A glance at the list of those who voted “for” is instructive: Bolivia, Brazil, Costa Rica, the Dominican Republic, Ecuador, Guatemala, Haiti, Nicaragua, Panama, Paraguay, Peru, Uruguay, Venezuela, Belgium Denmark, France, Iceland, Luxembourg, the Netherlands, Norway, Sweden, Australia, New Zealand, Canada, the United States, Belorussian SSR, Czechoslovakia, Poland, Ukrainian SSR, USSR, Liberia, South Africa, and the Philippines.
Of these, the Communist-dominated states (the Soviet Union’s three votes, with Poland and Czechoslovakia) voted in favor because they hoped to use the new state of Israel, then dominated by Socialist parties, as a “wedge” into the British-dominated Middle East. The United States, which would have abstained, voted in favor only because of the personal intervention of President Truman. This was prompted by an old friend and former business associate from Missouri, Edward Jacobson. The rest (certainly the other Europeans) engaged in an act of chesed, kindness, as the chattath, the “sin offering,” for what they had allowed to happen.
It seems that few of them would repeat that vote today.
If we examine the evolving official policies of the various European countries towards the state they created — coupled with the anti-Semitism mounting with frightening rapidity in all those countries over the past two decades – it’s evident that the gift of the UN would not today be proffered. The guilt and shame felt so intensely in 1947 seems largely to have dissipated, and the state which it created is now considered an imperialist, neo-colonialist plant. (Have you ever noticed that the term “Middle Eastern” is routinely used to refer exclusively to countries dominated by Arabic-speaking Muslims? Israel is ignored, because Israel is deemed to be a “foreign” implant in the region).

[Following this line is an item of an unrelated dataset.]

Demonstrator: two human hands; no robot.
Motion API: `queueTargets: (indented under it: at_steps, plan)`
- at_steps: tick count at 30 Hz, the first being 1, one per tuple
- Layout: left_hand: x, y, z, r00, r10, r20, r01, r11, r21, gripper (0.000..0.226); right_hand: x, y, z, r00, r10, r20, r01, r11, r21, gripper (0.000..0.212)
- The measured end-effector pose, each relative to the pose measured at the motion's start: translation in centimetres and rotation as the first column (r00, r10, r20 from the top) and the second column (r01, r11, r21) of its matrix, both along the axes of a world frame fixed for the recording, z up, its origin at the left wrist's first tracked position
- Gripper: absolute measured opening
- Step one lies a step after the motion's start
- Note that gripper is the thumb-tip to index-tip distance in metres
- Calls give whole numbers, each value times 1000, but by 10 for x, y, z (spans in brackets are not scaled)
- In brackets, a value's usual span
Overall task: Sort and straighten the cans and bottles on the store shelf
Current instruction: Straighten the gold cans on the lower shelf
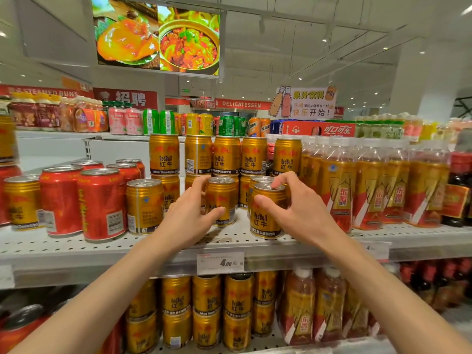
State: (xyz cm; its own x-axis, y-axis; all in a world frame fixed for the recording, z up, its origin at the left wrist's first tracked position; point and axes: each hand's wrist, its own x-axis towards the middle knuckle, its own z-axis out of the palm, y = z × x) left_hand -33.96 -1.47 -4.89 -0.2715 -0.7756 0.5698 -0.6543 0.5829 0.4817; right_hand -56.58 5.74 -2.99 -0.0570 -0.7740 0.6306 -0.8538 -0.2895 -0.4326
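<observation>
Both arms reach to the shelf. Left hand grips one gold can; right hand grips another gold can.

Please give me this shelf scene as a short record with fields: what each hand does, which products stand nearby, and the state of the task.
left hand: grips a gold Red Bull can at its side
right hand: grips the front Red Bull can, fingers over its top
left of the hands: red cans
right of the hands: gold-label bottles
behind: stacked Red Bull cans
surface: perforated shelf
task state: both held cans stand upright on the shelf
</observation>
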Motion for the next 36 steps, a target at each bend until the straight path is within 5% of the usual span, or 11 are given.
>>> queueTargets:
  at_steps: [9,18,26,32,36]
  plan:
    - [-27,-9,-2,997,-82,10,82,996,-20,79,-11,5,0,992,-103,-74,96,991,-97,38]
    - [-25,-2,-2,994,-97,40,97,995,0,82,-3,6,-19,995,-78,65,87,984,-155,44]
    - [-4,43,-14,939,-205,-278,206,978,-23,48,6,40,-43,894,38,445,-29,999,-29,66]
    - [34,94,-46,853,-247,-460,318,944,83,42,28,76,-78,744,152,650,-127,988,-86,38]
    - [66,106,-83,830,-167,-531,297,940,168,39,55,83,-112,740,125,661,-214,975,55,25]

For the past 65-plus years, the leaders of the state of Israel have acquiesced in the claim that their legitimacy rests somehow in recognition by the United Nations; it is long past time that they abandon this fiction. The nation of Israel (as opposed to the state) is, after all, the ‘am levadad yishkon uva-goyim lo yithchashav (“people which dwells apart and is not counted among the nations”; Numbers XXIII,9). Their claim on the Holy Land rests on a much older agreement, a covenant executed at Sinai 3,326 years ago. That agreement is still in force, though far too many Israelis would prefer to ignore its existence, or would seek to modify its terms to match “modern” (i.e., foreign, non-Jewish) ideals. But the terms of the agreement are not subject to modification (cf. Deuteronomy IV,2 and XIII,1).
Successive governments of Israel over the past 21 years have painted themselves into a corner, adopting a “peace process” which from the beginning has been entirely unilateral. It has been embraced with unseemly enthusiasm by the very nations who voted for Israel’s existence in 1947, urged upon Israel even though anyone with eyes to see knows that it is a path to suicide. For eleven of the thirteen “no” votes were cast by every independent Muslim country at the time. None of them, nor any of the others which have come into existence in our post-colonial age, would change that vote. They did not and do not accept partition.
If the Israelis wish to extricate themselves from the corner into which they have painted themselves, there is but one solution: It is time for them, all of them, to “come home” to the only covenant which guarantees them security and sovereignty in the real estate which they are inhabiting.